Fantastic thread really luv these


----------



## BARRAMUNDI (Feb 18, 2010)

Code Red or Solar 17

please tell me you guys have some available, I am wetting myself (not in a good way lol) looking at those. 

Send me a pm if any available.


----------



## solar 17 (Feb 19, 2010)

*Hypo's*

*HEY BARRAMUNDI...l will have some from the same parents available in eight or so weeks, after they have had a min. of [8] feeds all by themselves plus two sheds / sloughs so you know what your getting....cheers solar 17 [Baden]*


----------



## yommy (Feb 19, 2010)

solar 17 said:


> *HEY BARRAMUNDI...l will have some from the same parents available in eight or so weeks, after they have had a min. of [8] feeds all by themselves plus two sheds / sloughs so you know what your getting....cheers solar 17 [Baden]*



hey Barramundi i reckon they look something like this but smaller, another cracker from solars line - my yearling female....... She and the boy are powering along baden, never knock back a feed either


----------



## BARRAMUNDI (Feb 21, 2010)

Holy s*# t that is what Im talking about.
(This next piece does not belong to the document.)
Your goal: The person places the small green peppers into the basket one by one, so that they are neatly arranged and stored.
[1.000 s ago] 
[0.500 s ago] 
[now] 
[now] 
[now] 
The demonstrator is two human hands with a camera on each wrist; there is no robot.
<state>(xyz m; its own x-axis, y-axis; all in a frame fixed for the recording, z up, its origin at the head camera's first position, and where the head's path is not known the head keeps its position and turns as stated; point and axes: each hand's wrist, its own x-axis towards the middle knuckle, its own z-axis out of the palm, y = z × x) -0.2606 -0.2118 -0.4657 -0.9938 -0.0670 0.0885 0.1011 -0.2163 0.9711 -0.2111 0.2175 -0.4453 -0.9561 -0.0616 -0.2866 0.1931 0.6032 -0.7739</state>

Very very very nice, absolute cracker.

Baden do you have any holdbacks like the one Yommy has from you. Let me know.


----------



## mrbaggins (May 7, 2010)

New favourite snake. Sooooo gonna be my next one. How much/often do the blacken as they get older?


----------



## Bax155 (May 7, 2010)

Great to finally see some REAL hypos out there, was not a fan when they first surfaced but now I really like the ones getting around


----------